BRIEF:
Beginning with the line that holds "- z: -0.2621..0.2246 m" in the data below, give again every line through the one that holds "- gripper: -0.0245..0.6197", exactly as written.

PROVIDED DATA:
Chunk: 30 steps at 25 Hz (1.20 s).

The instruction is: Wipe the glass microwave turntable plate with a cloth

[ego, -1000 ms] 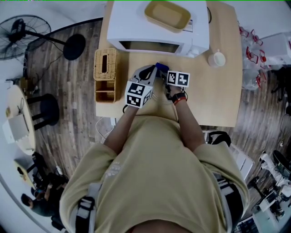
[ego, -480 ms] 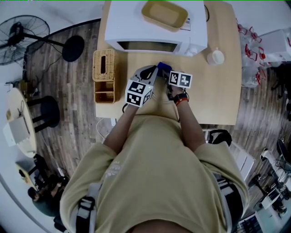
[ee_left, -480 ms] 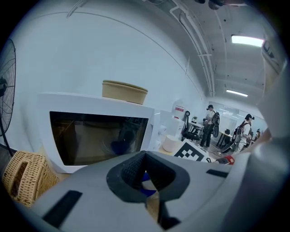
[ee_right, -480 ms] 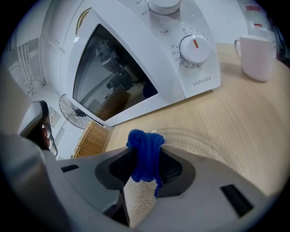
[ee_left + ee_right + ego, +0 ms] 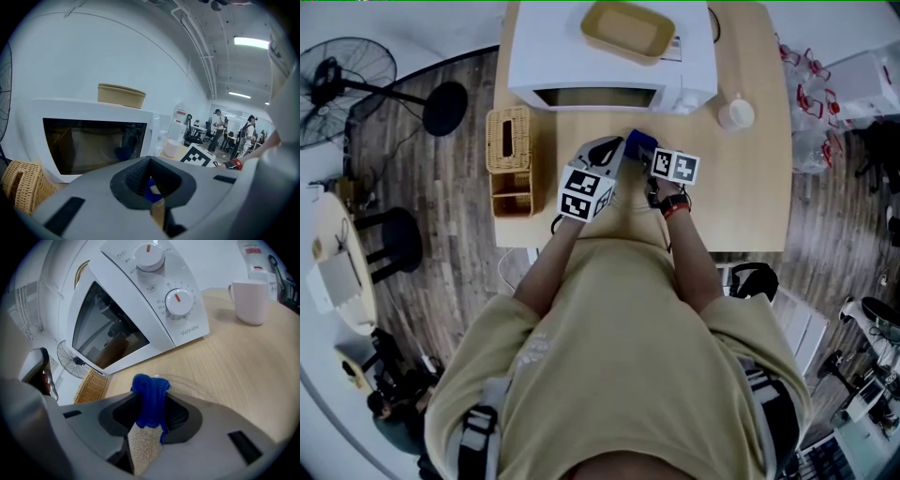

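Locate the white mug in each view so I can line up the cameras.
Head view: white mug on the table, upper right of centre, just right of the microwave.
Left gripper view: mug right of centre, past the microwave's right end.
Right gripper view: mug top right, on the table, right of the dials.
Shared landmark: the white microwave, in all three.

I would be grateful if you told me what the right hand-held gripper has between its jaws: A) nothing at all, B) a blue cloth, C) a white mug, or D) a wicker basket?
B: in the right gripper view, the right hand-held gripper has its jaws closed on a bunched blue cloth.
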Each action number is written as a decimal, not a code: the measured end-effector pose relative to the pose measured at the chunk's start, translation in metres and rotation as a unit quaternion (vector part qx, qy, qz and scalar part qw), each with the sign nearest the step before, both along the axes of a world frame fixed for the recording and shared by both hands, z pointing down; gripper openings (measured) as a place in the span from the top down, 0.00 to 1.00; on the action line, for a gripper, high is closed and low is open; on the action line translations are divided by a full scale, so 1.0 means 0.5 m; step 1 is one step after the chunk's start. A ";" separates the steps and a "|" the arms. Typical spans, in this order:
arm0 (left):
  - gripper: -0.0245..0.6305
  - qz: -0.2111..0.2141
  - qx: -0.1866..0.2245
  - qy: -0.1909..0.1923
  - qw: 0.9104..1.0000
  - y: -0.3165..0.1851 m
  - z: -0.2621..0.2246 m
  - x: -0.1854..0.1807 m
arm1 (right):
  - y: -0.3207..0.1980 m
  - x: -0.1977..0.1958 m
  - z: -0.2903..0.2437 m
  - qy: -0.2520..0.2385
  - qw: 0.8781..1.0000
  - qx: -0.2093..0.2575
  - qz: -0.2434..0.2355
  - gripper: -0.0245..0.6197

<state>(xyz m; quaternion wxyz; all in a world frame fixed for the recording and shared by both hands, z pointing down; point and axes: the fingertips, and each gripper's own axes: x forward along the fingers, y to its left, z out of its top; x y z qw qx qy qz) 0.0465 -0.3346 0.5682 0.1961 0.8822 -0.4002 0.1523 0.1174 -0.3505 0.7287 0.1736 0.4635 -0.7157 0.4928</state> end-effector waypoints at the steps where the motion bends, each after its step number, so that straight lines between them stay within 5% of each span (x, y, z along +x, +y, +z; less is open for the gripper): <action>1: 0.93 0.001 0.000 -0.001 1.000 0.001 0.001 0.001 | 0.001 0.004 0.000 0.001 1.000 0.000 0.002 0.73; 30: 0.93 0.012 -0.008 -0.016 1.000 0.016 0.026 -0.008 | 0.024 0.145 -0.004 0.033 0.996 -0.009 0.081 0.72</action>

YOUR SOLUTION:
  - z: -0.2621..0.2246 m
  - x: -0.1854..0.1807 m
arm1 (right):
  - y: -0.3207..0.1980 m
  - x: -0.1977..0.1958 m
  - z: -0.2903..0.2437 m
  - qy: -0.2520..0.2385
  - qw: 0.8781..1.0000
  - qx: -0.2093..0.2575
  - qz: -0.2434..0.2355
  - gripper: -0.0245..0.6197

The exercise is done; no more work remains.